When requested to compile this function, a compiler could generate the following code.
gcd TEQ R1, #0 ; return a if b == 0
BEQ gcd_a
TEQ R0, #0 ; return b if a == 0
BEQ gcd_b
CMP R0, R1 ; see whether a < b
SUBLT R0, R0, R1 ; reduce R0 if so
SUBGE R1, R1, R0 ; reduce R1 if not
B gcd
gcd_b MOV R0, R1
gcd_a MOV PC, LR
Notice how this doesn't use subroutine calls; that's the benefit of tail recursion.
Although this seems like a very special case to handle, it is common enough and represents a significant enough savings to be a worthwhile optimization for the compiler to perform.
18.9. Analysis
Compilers meant for industrial use, like gcc, place a great emphasis on optimization. They aggressively manipulate the given source code into the best equivalent assembly code that they can. This manipulation is often so extensive that the final code bears little resemblance to the original version.

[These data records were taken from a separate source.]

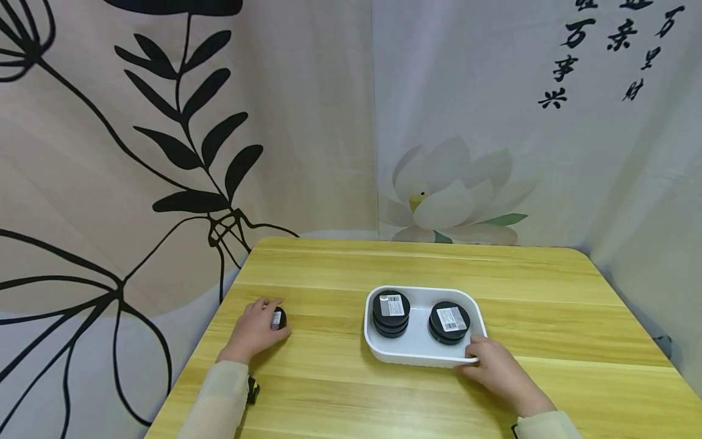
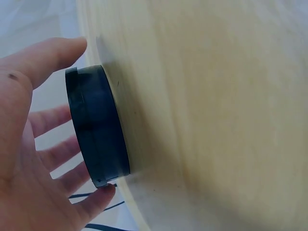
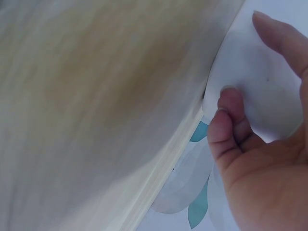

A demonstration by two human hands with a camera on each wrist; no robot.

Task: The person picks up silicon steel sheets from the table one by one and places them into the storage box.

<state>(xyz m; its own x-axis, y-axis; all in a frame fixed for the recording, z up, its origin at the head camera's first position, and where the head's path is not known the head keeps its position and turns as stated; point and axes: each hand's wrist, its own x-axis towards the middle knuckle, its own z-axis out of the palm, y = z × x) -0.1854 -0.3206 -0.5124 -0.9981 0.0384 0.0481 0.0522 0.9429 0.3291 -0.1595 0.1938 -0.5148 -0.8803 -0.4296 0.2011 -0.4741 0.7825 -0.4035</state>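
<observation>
A black round flat tin [image 1: 279, 318] with a white label sits on the left part of the table. My left hand [image 1: 256, 330] is around it, fingers on the far side and thumb on the near side. In the left wrist view a gap shows between the thumb and the tin [image 2: 98, 126], while the little fingertip touches or nearly touches its edge. My right hand [image 1: 498, 370] grips the near right corner of a white tray [image 1: 417, 357]. Inside the tray stand two stacks of similar tins, a left stack [image 1: 391, 311] and a lower right stack [image 1: 451, 321].
The wooden table [image 1: 340, 396] ends on the left just beyond my left hand. Printed curtains [image 1: 318, 122] hang behind and beside it. A small black and yellow object [image 1: 253, 390] shows at my left wrist.
</observation>
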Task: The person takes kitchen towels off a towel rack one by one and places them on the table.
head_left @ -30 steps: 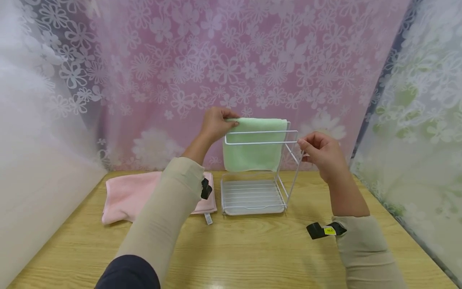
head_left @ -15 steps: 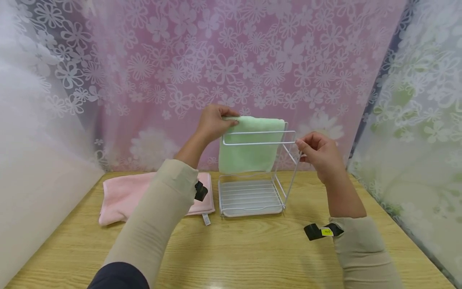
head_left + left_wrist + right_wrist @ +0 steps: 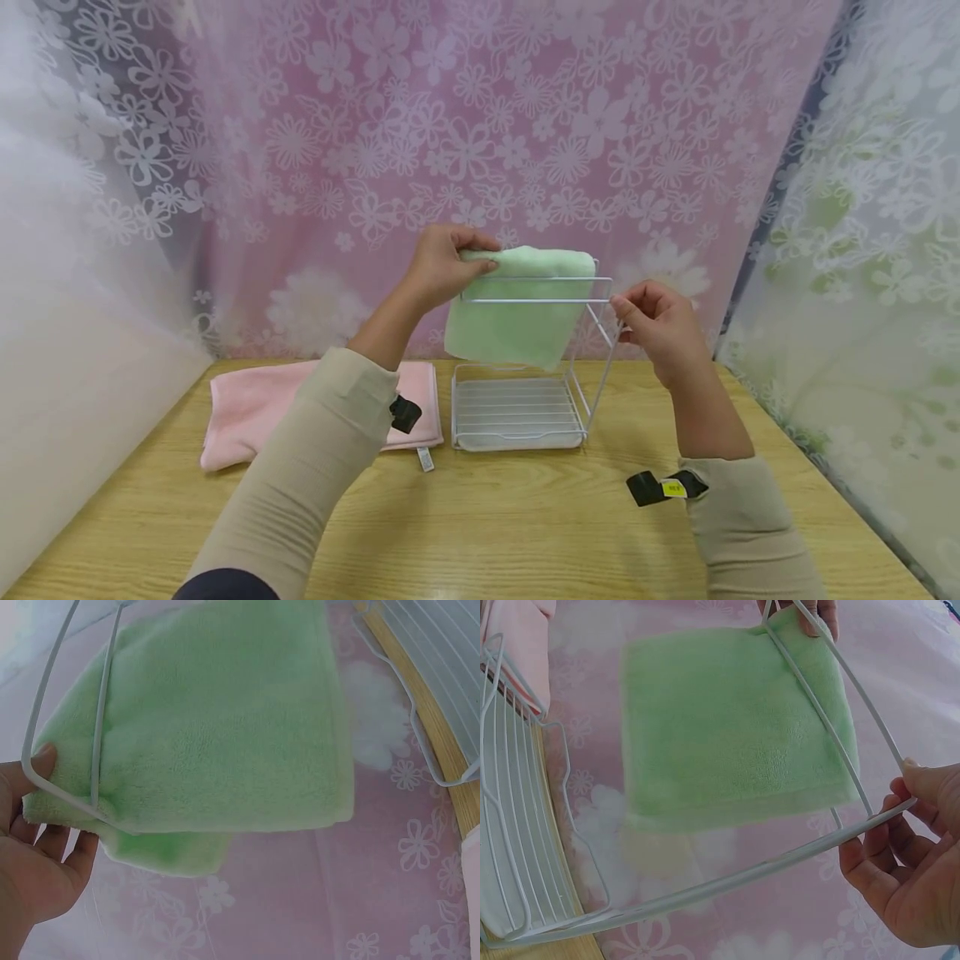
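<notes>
A pale green towel (image 3: 517, 333) hangs folded over the rear top of a white wire rack (image 3: 606, 379), behind the front top bars. My left hand (image 3: 441, 267) pinches the towel's upper left corner between thumb and fingers. In the left wrist view that hand (image 3: 45, 874) is beside the rack's bar end, with the green towel (image 3: 225, 735) spread past it. My right hand (image 3: 663, 327) grips the rack's upper right front corner. In the right wrist view the thumb and fingers of the right hand (image 3: 919, 870) close round the white frame. The towel's lower edge slants.
A folded pink towel (image 3: 258, 408) with a small white tag (image 3: 425, 459) lies on the wooden table (image 3: 480, 533) left of the rack, partly behind my left sleeve. A white tray (image 3: 517, 444) is under the rack's wire shelf. A flowered curtain (image 3: 420, 125) stands behind.
The green towel's lower edge has swung left and now slants down toward the right. My left hand has shifted slightly left with its corner. My right hand keeps its grip on the rack.
</notes>
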`<state>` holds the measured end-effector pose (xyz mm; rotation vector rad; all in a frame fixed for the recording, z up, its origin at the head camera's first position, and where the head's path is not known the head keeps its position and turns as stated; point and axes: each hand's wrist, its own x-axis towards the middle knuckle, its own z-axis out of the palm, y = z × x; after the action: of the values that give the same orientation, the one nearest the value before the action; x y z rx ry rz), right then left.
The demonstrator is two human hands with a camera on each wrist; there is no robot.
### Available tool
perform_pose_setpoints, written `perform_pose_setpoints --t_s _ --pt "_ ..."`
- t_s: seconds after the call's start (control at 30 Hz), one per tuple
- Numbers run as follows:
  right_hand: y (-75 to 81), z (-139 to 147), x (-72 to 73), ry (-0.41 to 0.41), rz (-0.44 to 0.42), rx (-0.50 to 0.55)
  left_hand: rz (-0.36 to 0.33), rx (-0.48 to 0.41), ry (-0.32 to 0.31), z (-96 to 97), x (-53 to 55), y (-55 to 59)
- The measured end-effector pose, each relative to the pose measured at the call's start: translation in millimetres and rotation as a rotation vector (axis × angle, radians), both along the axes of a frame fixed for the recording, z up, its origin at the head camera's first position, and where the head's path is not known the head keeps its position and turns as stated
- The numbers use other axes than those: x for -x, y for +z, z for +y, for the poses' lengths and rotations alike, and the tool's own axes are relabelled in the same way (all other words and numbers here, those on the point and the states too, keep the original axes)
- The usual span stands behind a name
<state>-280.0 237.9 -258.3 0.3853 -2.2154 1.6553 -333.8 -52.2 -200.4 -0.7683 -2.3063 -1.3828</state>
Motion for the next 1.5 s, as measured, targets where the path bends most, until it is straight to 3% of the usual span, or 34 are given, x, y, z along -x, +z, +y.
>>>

A good optimizer for a compiler can be as important as a good processor. In fact, many of the best compilers are given away free by manufacturers of specialized high-performance computers. By giving away an excellent compiler with the computer, users perceive that the computer is faster than it really is. Conversely, if the best compiler available performs little optimization, it can destroy the reputation of a system. In the rush to distribute Java, for example, Sun released a compiler that skimped on optimization; even though Sun has improved the compiler since, Java is still today plagued by an exaggerated reputation of inefficiency.
Optimizers don't take the programmer out of the business of optimization
altogether, though. Sometimes, some optimization would be useful, but
the optimizer can't accomplish it without compromising the
correspondence of the machine language output to the input code.
For example, suppose we have the following code, where x,
y, and z are all floating-point numbers.
y = x * z - y * z;
This says to perform two floating-point multiplications. It would be
nice if the optimizer could translate it to the following.
y = (x - y) * z;
This has only one multiplication, so it would be substantially faster than before. Unfortunately, the two aren't equivalent, because the distributive law doesn't apply to floating-point arithmetic. The programmer might know that it is close enough, but the compiler can't safely assume it.
A more dramatic example is the following: Suppose the programmer writes the following.
y = f(x) * f(x);
Here, the program says to call f() twice, passing the same
argument each time.
This second function call with the same argument seems like wasted time,
especially if f() takes a lot of time.
It would be nice if the compiler could do the following
instead.
y = f(x);
y = y * y;
Unfortunately, the compiler can't perform this translation,
because f()
may have some side effects — it may use a global variable, or it may
print something for the user to see.
Again, we as programmers may know that there are no side effects, but
the compiler cannot assume it. Thus, as a programmer, we should perform such a
translation ourself, rather than rely on the compiler to do it
for us.
In most cases, though, compilers do a good enough job that worrying about writing efficient code isn't important, since the compiler will much of what you write anyway. Because of the tremendous expense of debugging time, it's better to place the top priority on writing clean, clear code. Only if you observe there is an efficiency problem should you expend effort in sacrificing clarity for efficiency; and even then, you should try to sacrifice as little clarity as possible to achieve the efficiency required.